A Prayer for the Cave Time

Guardian of my soul, thank you,

for guiding me in the dark places,

for reaching me through the people of my life,

for drawing near to love me when I feel unlovable,

for teaching me how to tend my wounds,

for guarding me with words of truth

and moments of empowerment,

for allowing my pain and struggle

so that I can come to greater wholeness.

Guardian of my soul,

you are my Coach in the Cave,

my Voice in the Fog

my Midwife of Wisdom.

I place my trust in you

as I give myself to the process

of learning from my darkness.

–Joyce Rupp (page 53, Dear Heart, Come Home)

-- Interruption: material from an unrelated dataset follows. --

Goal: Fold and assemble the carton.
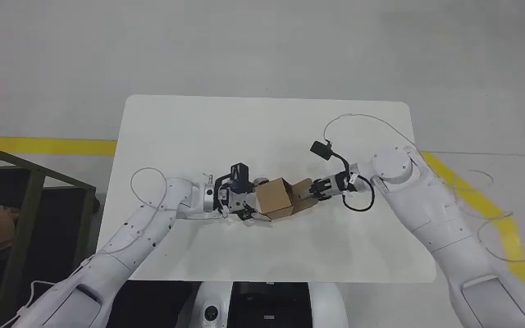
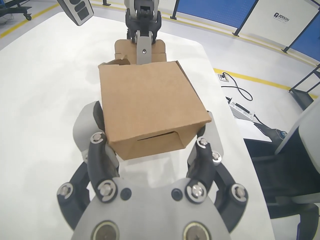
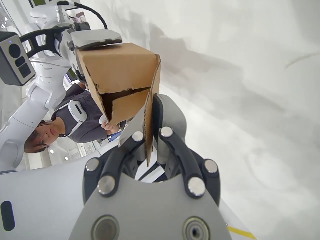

Because I’m feeling on the lazy side, I did not transcribe the meditation, I took a picture of the page instead (page 183).

cave meditation

There are some associated journaling and discussion questions about the cave of darkness in your own life as well (slightly modified/edited from page 51-52):

  1. Have you experienced a significant time of darkness? What was it like for you?
  2. What do you most resist about the cave of darkness?
  3. Do you care for yourself when you are in darkness? (If so, how?)
  4. What gives you the courage to go on?
  5. How has darkness been a teacher for you?

For more about endarkenment see my previous essay here:

…In fact, what if the Goddess Herself is found in the dark? Judith Laura writing about dark matter in the cosmos writes, “might we call this ‘unseen force’ Goddess? Dark matter could be identified with the womb of the Mother, continually gestating particles, suns, galaxies, which flow from her in a continual stream…Dark matter might also be represented as the Crone aspect of the Goddess—dark and powerful…”

via Endarkenment

Remember to listen to the night wind woman and her talkative silence: June 2014 017

Listen to what is walking here
tiptoeing through your dreams
knocking at the door of your unconscious mind
whispering from shadows
calling from the full moon
twinkling in the stars
carried by the night wind woman
rising at sunset
peeking out
in tentative
yet persistent purpose.

Listen to the call
trust the talkative silence…

via Womanrunes: The Crescent Moon | WoodsPriestess.

 

Categories: books, endarkenment, GGG, nature, night, prayers, readings, resources, retreat, ritual, seasons, spirituality, thealogy, theapoetics, womanspirit | Leave a comment

Blackberry Summer

Summer’s bounty July 2014 090
both sweet and spiky
sun-kissed and thorny
able to draw blood
and to cause you to smile
as you taste the juices of life.

Summer is a time when you both wrestle with what isn’t working and celebrate the fruits of your labors. When you peek under leaves only to discover bugs in your cabbages, whether literal or metaphorical. When you bask in what is growing well, what has taken root firmly, what is beautiful in the sunshine, what you can trust, taste, enjoy and savor. In the summer, we see both weeding and harvesting. Planting and tending and maintaining. We see withering. We see giving up. We see what is dying and what is thriving. This is the balance of the year. The wheel turns and turns and turns and before we know it, we are holding a palm full of blackberries once more. Older, different, changed and yet, right there, again. That juicy bite of summer.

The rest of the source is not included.